***** Exercise data

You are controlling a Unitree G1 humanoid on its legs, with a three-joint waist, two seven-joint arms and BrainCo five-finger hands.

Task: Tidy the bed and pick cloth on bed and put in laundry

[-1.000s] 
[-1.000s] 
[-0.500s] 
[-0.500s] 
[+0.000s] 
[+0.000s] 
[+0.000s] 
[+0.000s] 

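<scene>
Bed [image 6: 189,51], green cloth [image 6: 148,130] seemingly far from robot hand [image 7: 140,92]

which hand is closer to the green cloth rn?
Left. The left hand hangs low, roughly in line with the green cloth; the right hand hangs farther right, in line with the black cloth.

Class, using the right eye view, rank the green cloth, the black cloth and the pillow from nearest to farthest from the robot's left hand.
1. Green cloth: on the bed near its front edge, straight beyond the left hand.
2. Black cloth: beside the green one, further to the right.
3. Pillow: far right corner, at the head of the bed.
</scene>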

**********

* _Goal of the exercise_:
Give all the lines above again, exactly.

* _Solution_:
You are controlling a Unitree G1 humanoid on its legs, with a three-joint waist, two seven-joint arms and BrainCo five-finger hands.

Task: Tidy the bed and pick cloth on bed and put in laundry

[-1.000s] 
[-1.000s] 
[-0.500s] 
[-0.500s] 
[+0.000s] 
[+0.000s] 
[+0.000s] 
[+0.000s] 

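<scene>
Bed [image 6: 189,51], green cloth [image 6: 148,130] seemingly far from robot hand [image 7: 140,92]

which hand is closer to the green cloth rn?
Left. The left hand hangs low, roughly in line with the green cloth; the right hand hangs farther right, in line with the black cloth.

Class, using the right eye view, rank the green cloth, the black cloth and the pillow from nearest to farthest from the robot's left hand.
1. Green cloth: on the bed near its front edge, straight beyond the left hand.
2. Black cloth: beside the green one, further to the right.
3. Pillow: far right corner, at the head of the bed.
</scene>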

That finishes the answer to the exercise.